TAt veces, es difícil distinguir entre el postureo y la acción sincera, entre la apariencia y la realidad, entre la forma y el fondo. En todos los ámbitos de la vida podemos encontrar gente que trabaja discreta y eficazmente, pero también a otra experta en proclamar lo poco que hace, multiplicando ficticiamente la realidad de su acción, revistiendo de oro su paupérrimo trabajo para presentarlo como grandioso ante los demás.

No hay que buscar muy lejos para comprobar esta realidad, porque, en cualquier cuerpo profesional o hábitat laboral, abundan tanto las hormiguitas, que llevan la carga del trabajo diario, como las mariposas, que sólo saben aletear exhibiéndose presumidas y orgullosas. Eso sí, hay un campo en que este falseamiento de la realidad, con fines propagandísticos o de autobombo, resulta realmente repugnante e hiriente, y es el de la solidaridad y la caridad. De niño, recuerdo haber escuchado al entonces cura de mi pueblo, a un buen hombre que se llamaba Manuel Galván Gutiérrez , reproducir unos versículos bíblicos (creo que del evangelio de San Mateo) en los que se hacía elogio de la discreción y la humildad, al tiempo que se criticaban la hipocresía y la presunción.

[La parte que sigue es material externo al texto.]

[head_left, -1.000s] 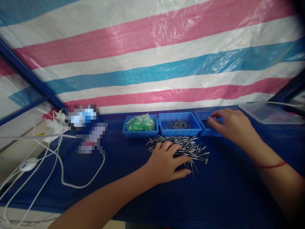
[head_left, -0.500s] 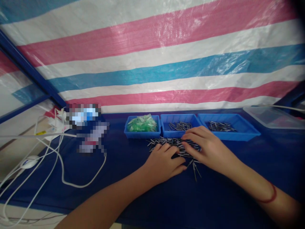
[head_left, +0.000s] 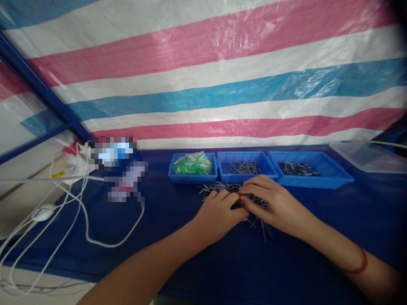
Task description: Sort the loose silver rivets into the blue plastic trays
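Observation:
A heap of thin metal pins point(head_left: 222, 187), like nails or rivets, lies on the blue tabletop between my hands. My left hand point(head_left: 219, 214) rests at the heap's near left side, fingers curled and thumb drawn in. From the right, my right hand point(head_left: 269, 201) reaches over the heap. Its thumb and fingertips come together against the left index finger. Whatever either hand pinches is hidden. A few loose pins point(head_left: 264, 231) stick out toward me below the right hand. More pins point(head_left: 244, 168) lie in the middle blue tray point(head_left: 247, 176), just behind the heap.
The right blue tray point(head_left: 330, 180) also holds metal pins. In the left blue tray point(head_left: 193, 178) is a pile of green plastic pieces point(head_left: 193, 164). White cables point(head_left: 104, 245) loop over the table's left side. A clear plastic lid point(head_left: 365, 159) lies at the back right.
My right hand has dropped slightly toward me, and its fingertips have closed in to meet my left index finger. My left hand has barely moved. The view has shifted slightly.

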A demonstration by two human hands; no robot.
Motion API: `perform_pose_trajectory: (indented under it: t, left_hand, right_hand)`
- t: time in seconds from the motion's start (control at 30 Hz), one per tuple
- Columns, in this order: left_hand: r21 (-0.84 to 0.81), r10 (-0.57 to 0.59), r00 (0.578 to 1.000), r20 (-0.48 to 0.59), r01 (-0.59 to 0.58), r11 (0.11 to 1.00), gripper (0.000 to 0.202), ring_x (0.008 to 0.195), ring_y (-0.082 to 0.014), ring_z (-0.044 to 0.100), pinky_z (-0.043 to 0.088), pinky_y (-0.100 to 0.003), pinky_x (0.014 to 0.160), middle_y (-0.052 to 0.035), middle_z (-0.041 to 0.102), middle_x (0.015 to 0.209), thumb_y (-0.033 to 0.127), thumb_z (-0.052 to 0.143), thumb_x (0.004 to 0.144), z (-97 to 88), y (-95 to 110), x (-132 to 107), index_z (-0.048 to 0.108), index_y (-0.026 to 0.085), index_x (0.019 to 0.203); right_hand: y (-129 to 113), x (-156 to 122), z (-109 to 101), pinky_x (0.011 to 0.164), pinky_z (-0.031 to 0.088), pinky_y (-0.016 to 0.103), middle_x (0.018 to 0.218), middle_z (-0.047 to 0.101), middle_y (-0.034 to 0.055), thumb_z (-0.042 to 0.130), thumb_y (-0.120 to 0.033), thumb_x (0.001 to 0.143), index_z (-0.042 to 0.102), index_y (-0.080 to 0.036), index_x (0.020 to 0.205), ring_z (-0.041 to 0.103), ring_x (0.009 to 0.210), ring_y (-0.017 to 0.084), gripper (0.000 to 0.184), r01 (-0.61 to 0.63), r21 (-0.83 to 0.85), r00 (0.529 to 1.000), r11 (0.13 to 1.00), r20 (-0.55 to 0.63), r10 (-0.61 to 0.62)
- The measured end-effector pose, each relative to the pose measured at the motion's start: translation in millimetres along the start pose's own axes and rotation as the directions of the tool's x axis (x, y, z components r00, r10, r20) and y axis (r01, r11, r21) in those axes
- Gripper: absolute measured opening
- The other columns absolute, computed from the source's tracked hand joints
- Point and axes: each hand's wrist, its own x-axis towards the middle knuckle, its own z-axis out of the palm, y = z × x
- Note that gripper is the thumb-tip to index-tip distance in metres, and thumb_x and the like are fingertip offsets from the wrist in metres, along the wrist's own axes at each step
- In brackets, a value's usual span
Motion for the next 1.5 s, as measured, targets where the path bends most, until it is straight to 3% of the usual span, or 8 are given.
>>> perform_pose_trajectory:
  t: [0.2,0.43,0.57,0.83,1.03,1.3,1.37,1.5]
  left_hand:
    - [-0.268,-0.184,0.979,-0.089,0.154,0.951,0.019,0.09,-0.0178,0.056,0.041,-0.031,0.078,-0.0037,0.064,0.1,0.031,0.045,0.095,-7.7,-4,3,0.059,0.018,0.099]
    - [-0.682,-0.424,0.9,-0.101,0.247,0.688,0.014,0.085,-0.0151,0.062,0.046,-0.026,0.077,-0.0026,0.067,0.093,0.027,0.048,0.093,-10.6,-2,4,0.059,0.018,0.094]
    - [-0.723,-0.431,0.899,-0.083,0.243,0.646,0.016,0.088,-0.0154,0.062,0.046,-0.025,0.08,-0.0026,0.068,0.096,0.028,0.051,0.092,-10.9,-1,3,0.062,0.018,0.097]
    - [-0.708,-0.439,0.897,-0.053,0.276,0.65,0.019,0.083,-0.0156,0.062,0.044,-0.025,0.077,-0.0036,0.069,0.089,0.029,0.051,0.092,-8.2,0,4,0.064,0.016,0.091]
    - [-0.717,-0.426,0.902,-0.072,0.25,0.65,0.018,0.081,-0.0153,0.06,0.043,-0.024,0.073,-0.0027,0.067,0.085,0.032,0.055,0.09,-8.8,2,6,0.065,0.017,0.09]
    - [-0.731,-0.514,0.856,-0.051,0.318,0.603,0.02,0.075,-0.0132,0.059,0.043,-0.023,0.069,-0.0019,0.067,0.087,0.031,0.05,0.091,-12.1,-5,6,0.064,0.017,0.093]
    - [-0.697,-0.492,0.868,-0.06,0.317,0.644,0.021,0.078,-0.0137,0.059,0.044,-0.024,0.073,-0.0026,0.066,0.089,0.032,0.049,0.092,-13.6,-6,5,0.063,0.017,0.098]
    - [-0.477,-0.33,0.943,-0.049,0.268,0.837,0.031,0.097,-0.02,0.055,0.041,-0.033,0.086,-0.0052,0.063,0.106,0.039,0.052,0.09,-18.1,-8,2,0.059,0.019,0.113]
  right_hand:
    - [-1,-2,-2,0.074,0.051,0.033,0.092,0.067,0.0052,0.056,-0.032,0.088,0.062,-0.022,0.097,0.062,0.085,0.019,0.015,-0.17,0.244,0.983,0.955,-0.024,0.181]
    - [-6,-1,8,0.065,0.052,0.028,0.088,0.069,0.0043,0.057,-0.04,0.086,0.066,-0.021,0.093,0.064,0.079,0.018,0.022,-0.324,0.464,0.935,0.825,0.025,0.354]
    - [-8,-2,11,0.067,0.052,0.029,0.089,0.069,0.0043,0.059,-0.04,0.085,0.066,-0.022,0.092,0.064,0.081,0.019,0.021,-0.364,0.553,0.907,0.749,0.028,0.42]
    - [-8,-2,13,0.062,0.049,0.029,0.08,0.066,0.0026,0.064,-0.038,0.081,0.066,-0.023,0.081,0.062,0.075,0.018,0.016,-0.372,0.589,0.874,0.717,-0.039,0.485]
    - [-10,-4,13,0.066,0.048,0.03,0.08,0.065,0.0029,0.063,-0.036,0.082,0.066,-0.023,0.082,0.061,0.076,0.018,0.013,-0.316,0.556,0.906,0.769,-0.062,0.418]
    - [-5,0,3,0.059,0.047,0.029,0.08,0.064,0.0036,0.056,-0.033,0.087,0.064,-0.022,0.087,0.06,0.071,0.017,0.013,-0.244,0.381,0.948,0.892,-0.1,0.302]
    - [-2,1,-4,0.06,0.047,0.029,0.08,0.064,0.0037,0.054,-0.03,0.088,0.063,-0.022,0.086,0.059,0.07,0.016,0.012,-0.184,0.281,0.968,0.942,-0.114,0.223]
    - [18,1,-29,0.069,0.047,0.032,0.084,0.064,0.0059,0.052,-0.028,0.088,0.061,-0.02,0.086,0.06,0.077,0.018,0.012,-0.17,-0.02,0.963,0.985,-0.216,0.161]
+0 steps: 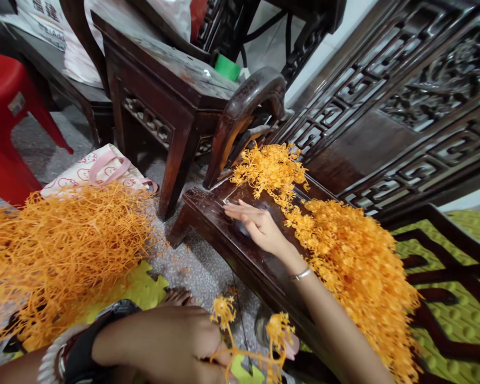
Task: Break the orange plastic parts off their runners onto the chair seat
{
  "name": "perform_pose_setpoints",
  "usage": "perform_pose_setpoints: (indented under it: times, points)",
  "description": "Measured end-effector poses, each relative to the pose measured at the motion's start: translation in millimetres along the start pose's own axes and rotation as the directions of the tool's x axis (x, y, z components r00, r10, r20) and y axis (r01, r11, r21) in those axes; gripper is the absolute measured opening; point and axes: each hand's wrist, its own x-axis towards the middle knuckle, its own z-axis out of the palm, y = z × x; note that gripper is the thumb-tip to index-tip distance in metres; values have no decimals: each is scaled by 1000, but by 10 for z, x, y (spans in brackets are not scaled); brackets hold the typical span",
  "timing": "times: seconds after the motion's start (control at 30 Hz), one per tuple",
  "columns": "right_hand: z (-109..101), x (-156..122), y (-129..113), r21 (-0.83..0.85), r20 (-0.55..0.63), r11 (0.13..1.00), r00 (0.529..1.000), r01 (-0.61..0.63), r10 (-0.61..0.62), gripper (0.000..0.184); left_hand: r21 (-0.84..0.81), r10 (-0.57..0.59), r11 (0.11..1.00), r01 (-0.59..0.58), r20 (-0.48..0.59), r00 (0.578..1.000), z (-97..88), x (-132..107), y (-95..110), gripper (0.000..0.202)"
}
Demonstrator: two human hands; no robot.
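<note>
Red stool, tote bag (pink-handled).

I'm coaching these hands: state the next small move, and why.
Probably bring the open right grip to the thin orange sprig with frilly flower heads in the left grip: the right appears to hold nothing, while that sprig carries heads resembling the bright orange heap on the dark, glossy wooden bench.

The light is moderate and rather cool; its source cannot be seen. The carved panel and the armrest give back small, whitish highlights, and the table has a pale sheen on its top. Under it, the shadow is deep. The flower heap looks smeared, the left hand is soft, and the stool appears stretched at the edge.
</note>
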Motion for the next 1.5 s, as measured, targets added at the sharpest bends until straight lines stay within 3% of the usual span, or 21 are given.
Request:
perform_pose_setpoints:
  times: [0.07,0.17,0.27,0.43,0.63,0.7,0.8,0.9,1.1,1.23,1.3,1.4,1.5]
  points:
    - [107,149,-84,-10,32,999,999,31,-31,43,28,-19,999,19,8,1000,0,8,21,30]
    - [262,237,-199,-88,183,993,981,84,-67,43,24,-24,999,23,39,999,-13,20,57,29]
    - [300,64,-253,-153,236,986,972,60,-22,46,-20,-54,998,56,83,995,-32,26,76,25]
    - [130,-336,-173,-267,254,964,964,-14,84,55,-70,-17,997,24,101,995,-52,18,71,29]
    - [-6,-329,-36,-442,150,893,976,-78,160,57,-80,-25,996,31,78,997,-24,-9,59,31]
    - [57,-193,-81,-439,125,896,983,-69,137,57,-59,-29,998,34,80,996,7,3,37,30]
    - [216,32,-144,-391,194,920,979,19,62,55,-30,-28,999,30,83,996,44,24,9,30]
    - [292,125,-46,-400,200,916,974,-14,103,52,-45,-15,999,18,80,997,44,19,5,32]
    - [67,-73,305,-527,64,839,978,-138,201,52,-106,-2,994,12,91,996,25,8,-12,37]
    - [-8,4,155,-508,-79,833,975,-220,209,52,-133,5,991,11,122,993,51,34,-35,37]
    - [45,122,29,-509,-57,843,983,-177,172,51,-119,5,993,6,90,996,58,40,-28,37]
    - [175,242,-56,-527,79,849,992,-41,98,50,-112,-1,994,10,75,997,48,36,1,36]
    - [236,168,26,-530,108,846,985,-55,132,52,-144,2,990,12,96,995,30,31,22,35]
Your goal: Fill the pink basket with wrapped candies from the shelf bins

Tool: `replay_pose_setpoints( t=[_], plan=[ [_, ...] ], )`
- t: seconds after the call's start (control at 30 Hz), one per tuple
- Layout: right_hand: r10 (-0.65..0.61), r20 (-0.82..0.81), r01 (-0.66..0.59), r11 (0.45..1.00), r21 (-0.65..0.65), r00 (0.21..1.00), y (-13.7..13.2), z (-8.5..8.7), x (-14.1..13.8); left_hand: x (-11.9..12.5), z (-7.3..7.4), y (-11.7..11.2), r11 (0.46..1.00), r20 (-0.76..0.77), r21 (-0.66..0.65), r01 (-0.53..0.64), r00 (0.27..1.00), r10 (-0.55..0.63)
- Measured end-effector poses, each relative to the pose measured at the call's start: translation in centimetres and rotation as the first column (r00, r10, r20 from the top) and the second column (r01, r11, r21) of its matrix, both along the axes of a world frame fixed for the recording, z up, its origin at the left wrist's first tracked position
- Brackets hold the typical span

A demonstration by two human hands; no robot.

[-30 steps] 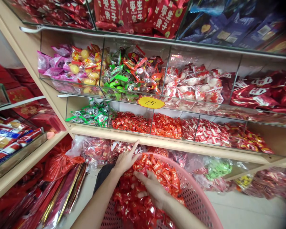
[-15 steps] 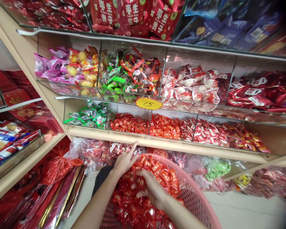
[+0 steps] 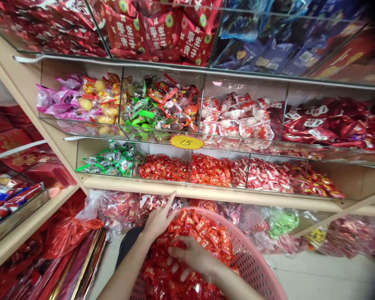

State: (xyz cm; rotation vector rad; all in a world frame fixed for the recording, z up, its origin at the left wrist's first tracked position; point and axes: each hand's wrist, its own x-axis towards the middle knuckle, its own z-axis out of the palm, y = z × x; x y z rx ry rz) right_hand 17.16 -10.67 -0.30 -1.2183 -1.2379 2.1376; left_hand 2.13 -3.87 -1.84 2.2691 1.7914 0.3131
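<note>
A pink plastic basket [image 3: 253, 250] with holes in its side stands low in front of me, heaped with red wrapped candies [image 3: 206, 229]. My left hand [image 3: 158, 217] lies at the basket's far left rim, index finger stretched toward the shelf and thumb apart; its other fingers are hidden. Over the candies inside the basket is my right hand [image 3: 189, 254], palm turned down and leftward. Its fingers are loosely curved and spread, touching the candies, and I see none gripped between them.
A wooden shelf edge [image 3: 212, 196] runs just beyond the basket. Above it, clear bins hold red candies [image 3: 211, 168], green-wrapped candies [image 3: 112, 160] and other sweets, with a yellow price tag [image 3: 186, 142]. Bagged goods [image 3: 118, 208] sit under the shelf. Red bags [image 3: 68, 233] stand at left.
My right hand has turned further palm-down and its fingers have spread over the candies. My left hand stays by the rim. The view has tilted slightly upward and shifted right.
</note>
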Motion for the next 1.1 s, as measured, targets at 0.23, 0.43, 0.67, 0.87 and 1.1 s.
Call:
replay_pose_setpoints(
  t=[0.23,0.43,0.67,0.87,1.1],
  plan=[
    [0.023,0.027,-0.023,1.000,0.013,0.999,0.2,0.5,0.5,0.2,0.2,-0.1,1.000,-0.020,-0.020,-0.012,1.000,0.011],
    [0.166,0.116,-0.166,0.986,-0.013,0.979,-0.2,-0.1,0.8,0.2,0.3,-0.1,1.000,-0.046,-0.014,-0.020,0.999,0.020],
    [0.145,0.098,-0.141,0.989,-0.049,0.985,-0.6,-0.7,0.0,0.3,0.6,-0.2,0.999,-0.039,-0.019,-0.032,0.999,0.031],
    [0.088,0.009,-0.085,0.982,-0.170,0.996,-0.6,-0.8,-2.1,0.3,0.6,-0.2,0.999,-0.027,-0.038,-0.034,0.999,0.033],
    [0.030,-0.113,-0.059,0.962,-0.265,0.993,-0.2,-0.2,-1.8,0.2,0.3,-0.1,0.999,-0.029,-0.025,-0.020,0.999,0.019]
  ],
)
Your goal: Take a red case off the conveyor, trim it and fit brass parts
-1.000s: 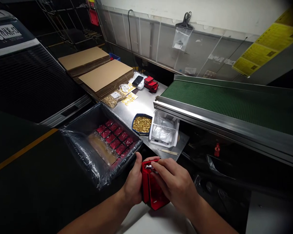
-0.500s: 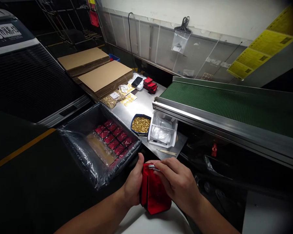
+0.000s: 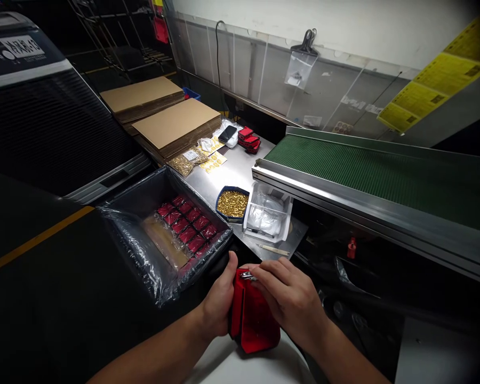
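Observation:
A red plastic case point(image 3: 253, 319) stands on end near the bottom centre, over a white surface. My left hand point(image 3: 218, 303) is wrapped round its left side, thumb up along the top edge. My right hand point(image 3: 288, 296) lies over its right side, fingers pinched on a small metal part point(image 3: 247, 276) at the case's top. What exactly the metal part is, I cannot make out.
A black bin lined with plastic film point(image 3: 144, 250) holds rows of red cases point(image 3: 188, 223) at left. A blue tray of small brass pieces point(image 3: 232, 203) and a clear box point(image 3: 267, 215) sit on the steel table. A green conveyor point(image 3: 368, 170) runs right. Flat cardboard stacks point(image 3: 176, 122) lie behind.
The red case and both hands have shifted slightly lower and the case has tilted a little. The grip looks the same; the camera has moved a bit.

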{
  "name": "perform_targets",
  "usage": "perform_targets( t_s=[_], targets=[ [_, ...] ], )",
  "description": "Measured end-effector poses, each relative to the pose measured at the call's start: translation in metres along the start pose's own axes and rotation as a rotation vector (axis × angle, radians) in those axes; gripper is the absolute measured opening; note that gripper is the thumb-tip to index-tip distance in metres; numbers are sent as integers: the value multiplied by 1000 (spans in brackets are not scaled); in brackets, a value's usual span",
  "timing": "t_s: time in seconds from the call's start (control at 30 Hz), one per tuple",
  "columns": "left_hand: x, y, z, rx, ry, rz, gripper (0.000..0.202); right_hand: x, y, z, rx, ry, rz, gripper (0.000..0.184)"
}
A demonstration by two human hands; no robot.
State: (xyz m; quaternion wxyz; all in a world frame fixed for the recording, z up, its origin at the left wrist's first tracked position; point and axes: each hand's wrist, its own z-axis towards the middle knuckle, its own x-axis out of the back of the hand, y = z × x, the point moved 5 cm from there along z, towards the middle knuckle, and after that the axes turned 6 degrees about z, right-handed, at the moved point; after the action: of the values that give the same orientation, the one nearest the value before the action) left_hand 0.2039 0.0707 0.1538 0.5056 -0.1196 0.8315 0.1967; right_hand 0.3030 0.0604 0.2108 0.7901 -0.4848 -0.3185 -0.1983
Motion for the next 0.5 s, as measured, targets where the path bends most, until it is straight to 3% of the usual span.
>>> perform_targets(
  t_s=[0.17, 0.33, 0.5],
  targets=[
    [5, -2, -2, 23, 26, 22, 65, -1, 3, -1, -23, 23, 62, 26],
    [14, 3, -7, 12, 222, 27, 67, 8, 15, -23, -242, 345, 343, 25],
    [11, -2, -6, 15, 312, -149, 66, -14, 4, -45, -96, 372, 540, 22]
  ],
)
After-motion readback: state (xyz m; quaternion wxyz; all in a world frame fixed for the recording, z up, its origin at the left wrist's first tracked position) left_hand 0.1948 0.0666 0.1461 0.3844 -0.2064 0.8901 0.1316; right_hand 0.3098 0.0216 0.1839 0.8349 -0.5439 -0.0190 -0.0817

Si la memoria no me traiciona, aquel pasaje del Nuevo Testamento decía algo así como que, a la hora de practicar la caridad, no había que dejar que la mano derecha supiese lo que estaba haciendo la izquierda, esto es: que no había que hacer de la caridad (o de la solidaridad) un acto público. Tristemente, aunque el tiempo transcurre y unas generaciones van sucediendo a las otras, el ser humano sigue incurriendo en la mismas prácticas espurias contra las que predicó, hace ya miles de años, Jesucristo.

Y si no me creen, fíjense un día de estos en cualquier medio de comunicación y verán como parte del famoseo patrio e internacional sigue actuando del mismo modo en que otros lo hicieron hace más de dos mil años en calles, plazas y sinagogas.